3 ways fake data can stop fake news

The phenomenon of fake news is an awesome (if horrifying) case study in gaming algorithms.
The idea behind fake news - using a compelling headline to get eyeballs on your content - is really the basic premise of marketing.  What makes fake news different is:

  1. The marketer doesn’t need the viewer to actually *do* anything beyond pay attention
  2. Traffic and attention (real or fake, it doesn’t matter) can be easily bought
  3. Algorithms use “people paying attention” as a way to choose what to surface, so there's a tipping point where content with a lot of attention - no matter whether the attention is real or fake - is re-promoted automatically, creating a feedback loop.

Noiszy creates “fake data” - meaningless digital noise - that’s designed to befuddle algorithms.  Here are three ways “fake data” can help stop fake news:

  1. Break recommendation engines.  On most news sites, the experience is personalized so you get more of whatever you click.  That "Keeping up with the Kardashians" click means you'll be getting more celebrity gossip, whether you want it or not.  Those Kardashian links can be tempting, so when more are shown, the likelihood of clicking goes up, and then more are shown, more clicks, more shown...  This is the filter bubble at work.  Eventually it would be easy to think that the fall TV lineup was the biggest thing going on in the world.  That’s the “filter bubble” phenomenon at work.

    But if that fateful Kardashian click is just one of a much larger stream of clicks, it has far less significance.  Noiszy’s random clicks make news sites feed me more sports, stocks, health, travel, investment, and other types of news.  It’s a more balanced experience, and a way to break out of the filter bubble.
  2. Stop fake news outlets from making $$.  Fake news sites make money by hosting ads on their pages, and gaming algorithms to generate the traffic that leads to clicks.  One of the success measures is "clickthrough rate" (CTR) - basically, Clicks divided by Views.  You can also think of it as "the % of people who view that also click"*.  A higher CTR is generally better, and you'll have a higher CTR if you get more clicks from fewer viewers.

    When random pageviews flood the site, that number of viewers increases, without increasing the number of clicks. This results in a lower CTR.  Google interprets that low CTR as a low “quality” indicator for the site, and devalues it.
  3. Make (some) targeting obsolete.  There are good things about targeting - if I really liked the handbag I saw Kim Kardashian (ahem) carrying, but couldn’t stomach the price, I’d be happy to be targeted me when it went on sale.  But there are also so many bad things about targeting - ways our feeling and behaviors can be exploited by combining seemingly unrelated data.  Many of these methods rely on correlations: “users who saw A are X% more likely to do B,” or even better, “users who saw C, D, and E are Y% more likely to do F.”  C, D, and E could be unrelated things on the surface, but they may reveal something about an underlying personality type or belief system.
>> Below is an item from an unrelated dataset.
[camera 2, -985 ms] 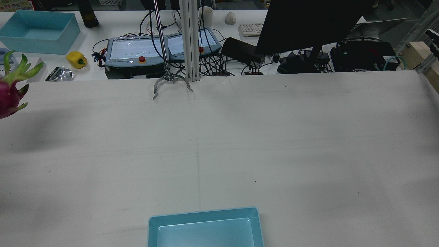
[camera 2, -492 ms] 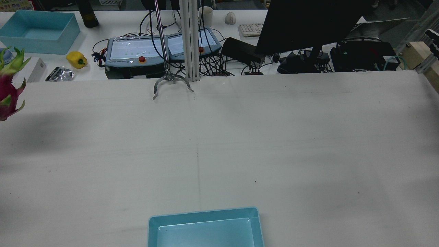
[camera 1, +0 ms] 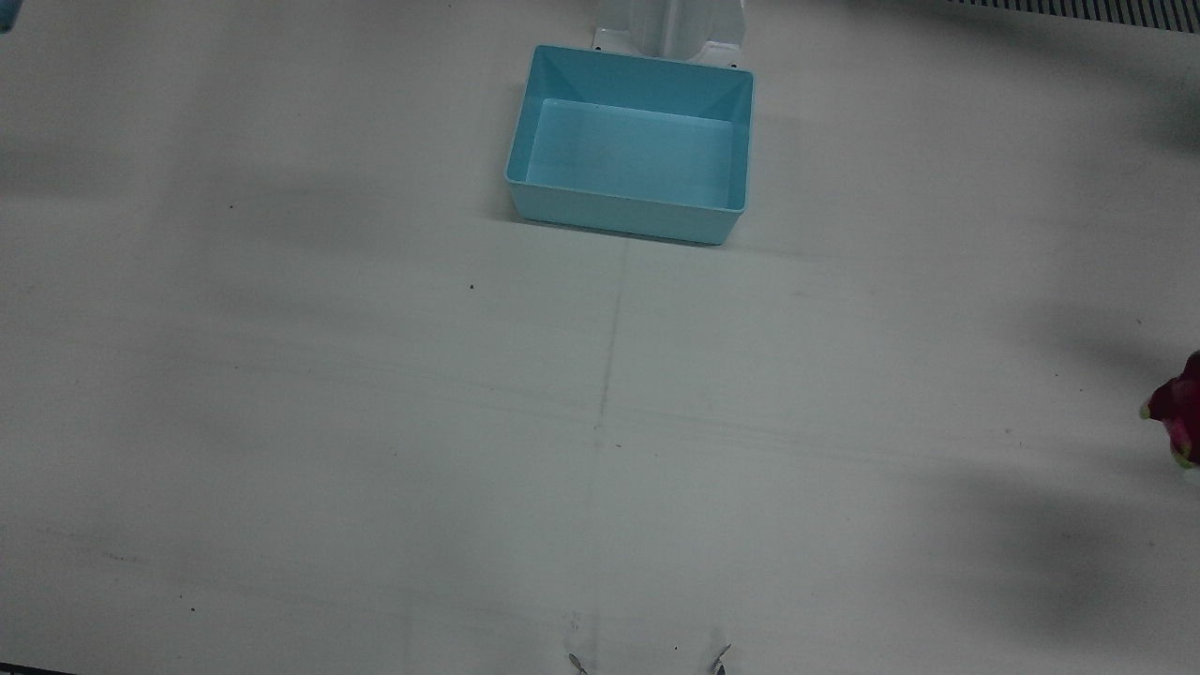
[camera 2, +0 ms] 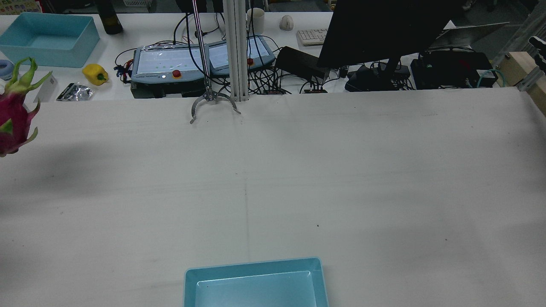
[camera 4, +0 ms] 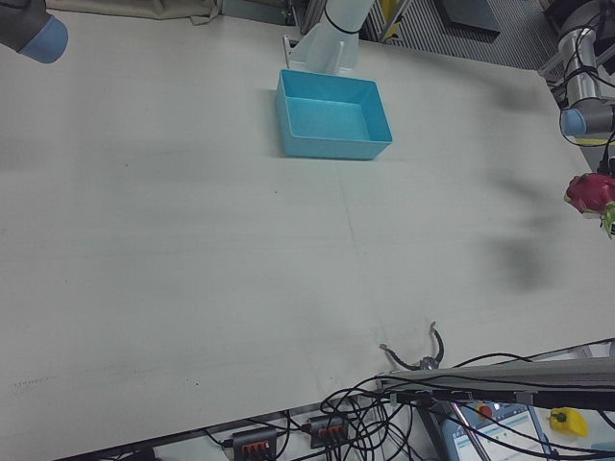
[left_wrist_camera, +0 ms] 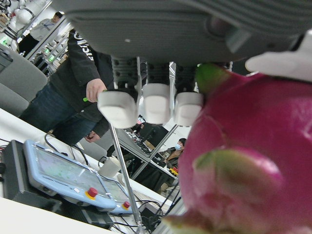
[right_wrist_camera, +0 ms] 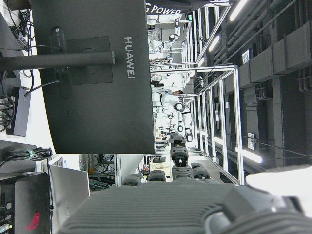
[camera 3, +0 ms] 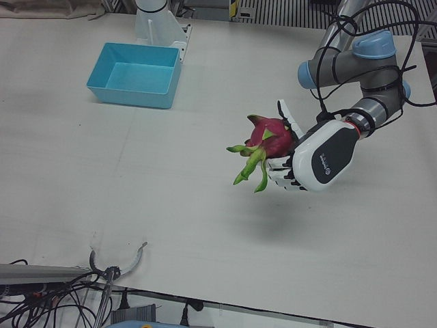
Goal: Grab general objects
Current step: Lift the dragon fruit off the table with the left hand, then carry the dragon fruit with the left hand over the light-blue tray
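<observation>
A pink dragon fruit [camera 3: 270, 140] with green leaf tips is held in my left hand [camera 3: 317, 157], well above the table's left half. Its leaves point down and toward the operators' side. The fruit also shows at the left edge of the rear view [camera 2: 13, 119], at the right edge of the front view [camera 1: 1177, 408] and in the right-front view [camera 4: 591, 192]. In the left hand view the fingertips [left_wrist_camera: 146, 102] curl beside the fruit [left_wrist_camera: 253, 146]. Of my right hand [right_wrist_camera: 170, 209] only the dark palm edge shows; its fingers are hidden.
An empty blue bin [camera 3: 130, 97] stands on the table by the arms' pedestals; it also shows in the front view [camera 1: 619, 211]. A metal claw tool [camera 2: 211, 104] lies at the far edge. On the desk beyond are a second blue bin [camera 2: 47, 55], a yellow pepper [camera 2: 96, 73], teach pendants and a monitor.
The dragon fruit drifted slightly left out of the rear view, then came back right and a little lower. Its leaves now point more upright. The hand still holds it.
</observation>
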Robot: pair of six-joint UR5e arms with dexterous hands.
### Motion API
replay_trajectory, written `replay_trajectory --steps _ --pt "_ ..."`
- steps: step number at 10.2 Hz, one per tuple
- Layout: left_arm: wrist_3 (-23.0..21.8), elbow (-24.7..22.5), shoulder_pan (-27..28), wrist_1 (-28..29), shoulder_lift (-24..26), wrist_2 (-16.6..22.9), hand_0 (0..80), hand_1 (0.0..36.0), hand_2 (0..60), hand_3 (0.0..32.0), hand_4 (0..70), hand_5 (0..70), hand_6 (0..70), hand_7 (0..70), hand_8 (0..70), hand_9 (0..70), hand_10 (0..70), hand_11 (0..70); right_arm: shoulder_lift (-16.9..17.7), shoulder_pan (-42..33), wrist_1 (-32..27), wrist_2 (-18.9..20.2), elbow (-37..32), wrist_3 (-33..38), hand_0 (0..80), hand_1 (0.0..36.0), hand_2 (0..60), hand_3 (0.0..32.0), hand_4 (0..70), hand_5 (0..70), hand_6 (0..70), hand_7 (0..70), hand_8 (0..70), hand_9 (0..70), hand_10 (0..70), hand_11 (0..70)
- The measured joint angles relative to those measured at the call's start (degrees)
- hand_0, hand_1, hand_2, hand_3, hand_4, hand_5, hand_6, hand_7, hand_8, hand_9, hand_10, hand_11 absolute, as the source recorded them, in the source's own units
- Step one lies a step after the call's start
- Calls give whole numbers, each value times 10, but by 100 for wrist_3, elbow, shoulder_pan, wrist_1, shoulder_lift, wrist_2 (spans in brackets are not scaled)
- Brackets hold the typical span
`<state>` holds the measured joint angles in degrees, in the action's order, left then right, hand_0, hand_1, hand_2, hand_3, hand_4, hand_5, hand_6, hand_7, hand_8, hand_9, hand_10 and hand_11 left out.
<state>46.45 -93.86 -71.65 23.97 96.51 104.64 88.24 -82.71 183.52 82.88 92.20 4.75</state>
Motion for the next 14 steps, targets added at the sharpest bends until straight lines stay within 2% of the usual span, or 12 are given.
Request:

    Those correlations are built on large sets of clean data - but they could be polluted with “fake data”.  If more users with unrelated belief systems randomly saw C, D, and E, the “are Y% more likely to do F” part of the equation can’t be determined - because on the whole, those randomized users are *not* more likely to do F.  Algorithm.  Broken.

Your mission, if you choose to accept it, is to click everything.  Even the things you don’t want to click - no, especially the things you don’t want to click.  But if you need a little help, there’s Noiszy.  The algorithms are listening - make some noise!

*Not the real formula, but it works for this explanation.